What is needed >> This exercise calls for an exact copy of the listing, with no pictures kept.

Available data >>
-- Opening Marker --

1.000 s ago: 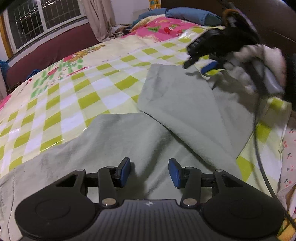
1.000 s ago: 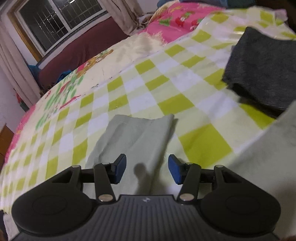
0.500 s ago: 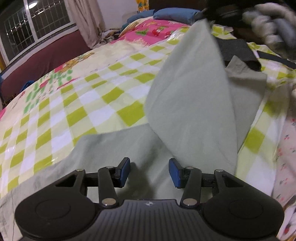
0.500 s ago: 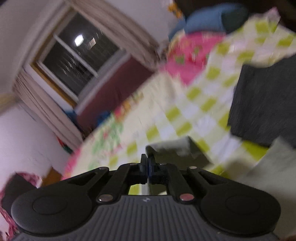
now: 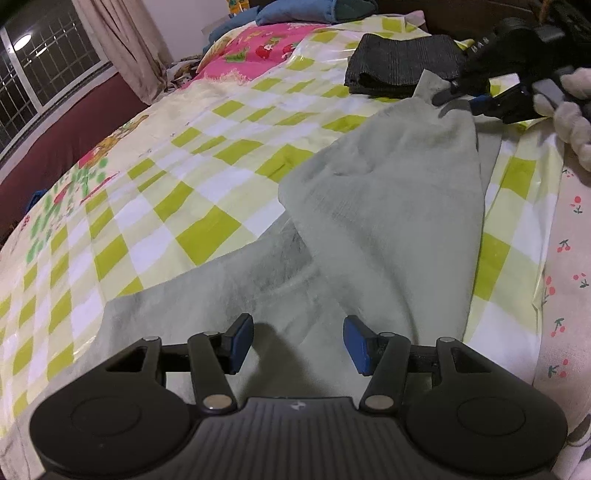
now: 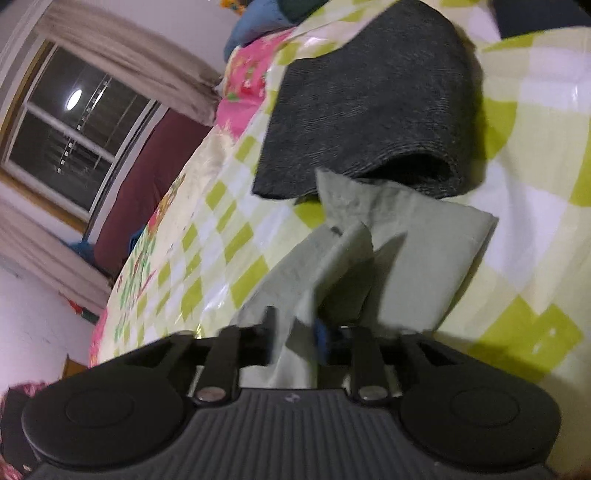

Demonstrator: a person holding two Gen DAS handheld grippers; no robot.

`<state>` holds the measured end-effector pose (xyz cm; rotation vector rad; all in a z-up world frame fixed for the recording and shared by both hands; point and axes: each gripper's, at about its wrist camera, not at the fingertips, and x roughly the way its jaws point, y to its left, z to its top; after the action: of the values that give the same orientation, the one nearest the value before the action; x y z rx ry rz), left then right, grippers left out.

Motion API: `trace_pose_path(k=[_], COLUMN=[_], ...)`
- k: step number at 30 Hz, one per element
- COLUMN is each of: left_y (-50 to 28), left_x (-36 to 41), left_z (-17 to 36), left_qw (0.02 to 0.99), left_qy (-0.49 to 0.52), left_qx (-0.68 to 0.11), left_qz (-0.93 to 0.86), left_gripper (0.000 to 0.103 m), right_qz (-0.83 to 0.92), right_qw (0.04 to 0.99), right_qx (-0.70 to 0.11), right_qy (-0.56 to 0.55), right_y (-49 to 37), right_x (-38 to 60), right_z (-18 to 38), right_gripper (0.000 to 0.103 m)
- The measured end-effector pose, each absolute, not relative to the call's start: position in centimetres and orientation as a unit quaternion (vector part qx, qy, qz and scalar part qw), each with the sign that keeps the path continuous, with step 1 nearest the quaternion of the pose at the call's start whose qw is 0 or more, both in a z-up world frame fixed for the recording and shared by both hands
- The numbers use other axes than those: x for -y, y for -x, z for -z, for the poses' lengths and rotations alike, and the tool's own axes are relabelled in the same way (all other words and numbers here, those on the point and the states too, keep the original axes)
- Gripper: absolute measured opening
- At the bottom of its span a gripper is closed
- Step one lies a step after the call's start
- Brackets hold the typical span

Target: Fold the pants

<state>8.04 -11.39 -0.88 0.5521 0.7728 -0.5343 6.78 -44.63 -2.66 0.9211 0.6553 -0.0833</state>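
Observation:
Pale grey-green pants (image 5: 388,221) lie on a bed with a yellow-green checked sheet (image 5: 177,177). My left gripper (image 5: 298,341) is open just above the pants' near part, its blue pads apart. My right gripper (image 6: 295,338) is shut on the hem of one pant leg (image 6: 332,266); the cloth runs between its fingers. In the left wrist view the right gripper (image 5: 469,98) holds that leg end at the far right, laid over the other leg (image 5: 491,155).
A folded dark grey garment (image 5: 399,66) lies just beyond the held leg end, also in the right wrist view (image 6: 369,103). Blue pillows (image 5: 295,13) sit at the bed's head. A window (image 6: 70,129) and curtains are at the left.
My right gripper shut on the leg hem, lifted it, and carried it rightward over the other leg, lowering it near the dark garment. My left gripper stayed open over the pants.

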Motion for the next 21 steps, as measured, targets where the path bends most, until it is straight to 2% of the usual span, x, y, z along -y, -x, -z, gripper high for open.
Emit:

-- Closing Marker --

Response to the exercise >>
1.000 s ago: 
1.000 s ago: 
0.500 s ago: 
0.500 s ago: 
now: 
now: 

Demonstrator: a person holding two Gen DAS handheld grippers; no robot.

`<state>` holds the measured end-effector pose (xyz cm; rotation vector rad; all in a z-up world frame fixed for the recording and shared by both hands; point and axes: each gripper's, at about its wrist camera, not at the fingertips, and x roughly the way its jaws point, y to its left, z to its top; after the action: of the values that give the same orientation, the one nearest the value before the action; x y z rx ry rz), left then right, grippers left out.

Motion API: `trace_pose_path(k=[_], COLUMN=[_], ...)`
- k: step number at 30 Hz, one per element
- COLUMN is each of: left_y (-50 to 28), left_x (-36 to 41), left_z (-17 to 36), left_qw (0.02 to 0.99), left_qy (-0.49 to 0.52), left_qx (-0.68 to 0.11), left_qz (-0.93 to 0.86), left_gripper (0.000 to 0.103 m), right_qz (-0.83 to 0.92), right_qw (0.04 to 0.99), right_qx (-0.70 to 0.11), right_qy (-0.56 to 0.55), right_y (-49 to 37), right_x (-38 to 60), right_z (-18 to 38), right_gripper (0.000 to 0.103 m)
- The measured end-effector pose, each absolute, not relative to the call's start: position in centimetres and orientation as a unit quaternion (vector part qx, qy, qz and scalar part qw), each with the sign that keeps the path continuous, with step 1 nearest the quaternion of the pose at the call's start whose qw is 0 or more, both in a z-up world frame fixed for the recording and shared by both hands
- The numbers use other axes than those: x for -y, y for -x, z for -z, for the poses' lengths and rotations alike, and the tool's own axes are relabelled in the same way (all other words and numbers here, those on the point and the states too, keep the original axes)
- Gripper: absolute measured opening
- At the bottom of its span a gripper is closed
- Step one lies a step after the call's start
- Brackets hold the typical span

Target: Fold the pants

<state>8.04 -11.39 -0.88 0.5521 0.7728 -0.5343 6.78 -44.63 -2.66 0.9211 0.6553 -0.0833</state>
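Observation:
Pale grey-green pants (image 5: 388,221) lie on a bed with a yellow-green checked sheet (image 5: 177,177). My left gripper (image 5: 298,341) is open just above the pants' near part, its blue pads apart. My right gripper (image 6: 295,338) is shut on the hem of one pant leg (image 6: 332,266); the cloth runs between its fingers. In the left wrist view the right gripper (image 5: 469,98) holds that leg end at the far right, laid over the other leg (image 5: 491,155).
A folded dark grey garment (image 5: 399,66) lies just beyond the held leg end, also in the right wrist view (image 6: 369,103). Blue pillows (image 5: 295,13) sit at the bed's head. A window (image 6: 70,129) and curtains are at the left.
My right gripper shut on the leg hem, lifted it, and carried it rightward over the other leg, lowering it near the dark garment. My left gripper stayed open over the pants.
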
Motion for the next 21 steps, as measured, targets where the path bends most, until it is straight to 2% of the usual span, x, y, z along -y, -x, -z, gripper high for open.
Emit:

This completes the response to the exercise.